If there were any questions about how Jackson would perform Sunday, he answered them early. He caught passes on Seattle’s first two offensive plays, then scored the go-ahead touchdown near the end of the first half.

Perhaps the most important catch of all came on the Seahawks’ last drive of the game, when he pulled in a 37-yard reception on third-and-7 with 1:48 left in the game.

Although the Vikings eventually got the ball back, Jackson’s conversion helped take a full minute off the clock.

Quarterback Matt Hasselbeck called it “the biggest play … in the game.”

“It’s a very aggressive play call by coach (Mike) Holmgren,” Hasselbeck said, “and (Jackson) made the play.”

Like teammates throughout the Seattle locker room Sunday, Hasselbeck was impressed with the way Jackson played on the day he got the worst news of his young life.
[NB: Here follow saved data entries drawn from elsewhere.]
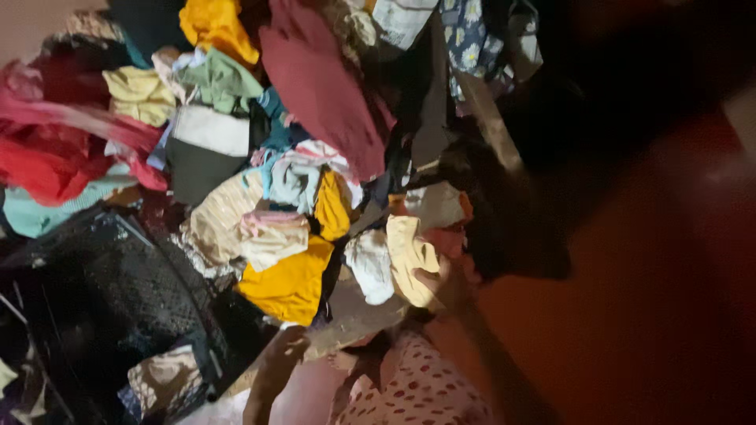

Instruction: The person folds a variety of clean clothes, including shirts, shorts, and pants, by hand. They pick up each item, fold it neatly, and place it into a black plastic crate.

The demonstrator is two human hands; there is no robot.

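Yellow cloth in right hand, beside clothes pile.

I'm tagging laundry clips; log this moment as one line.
scene: heap of mixed clothes | right hand: on pale yellow garment | left hand: beside black mesh basket, grip unclear

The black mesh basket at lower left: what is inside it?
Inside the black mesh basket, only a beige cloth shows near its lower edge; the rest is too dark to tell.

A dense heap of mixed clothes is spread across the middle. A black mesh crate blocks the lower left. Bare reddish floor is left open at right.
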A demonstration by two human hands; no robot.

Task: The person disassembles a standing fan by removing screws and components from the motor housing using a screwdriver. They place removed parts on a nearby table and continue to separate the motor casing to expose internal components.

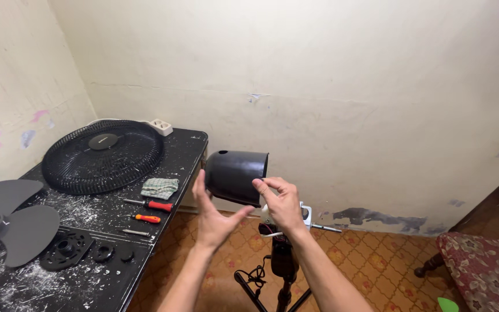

“It had to be tremendously hard for him,” Hasselbeck said. “I couldn’t even put myself in his shoes. I just can’t imagine. For him to come in – he didn’t even practice one time this week, and with all the distractions and all that he’s going through – I’m just really proud of him.”

A cold forced Jackson to miss the first two days of practice last week, then he flew home on Friday to be with his ailing father in Florida. Despite not taking part in a single practice, he was ready on game day.

“I’ve seen a lot of players go through this, like Brett Favre and so on,” Jackson said. “So I get a little inspiration from them and try to get it done.”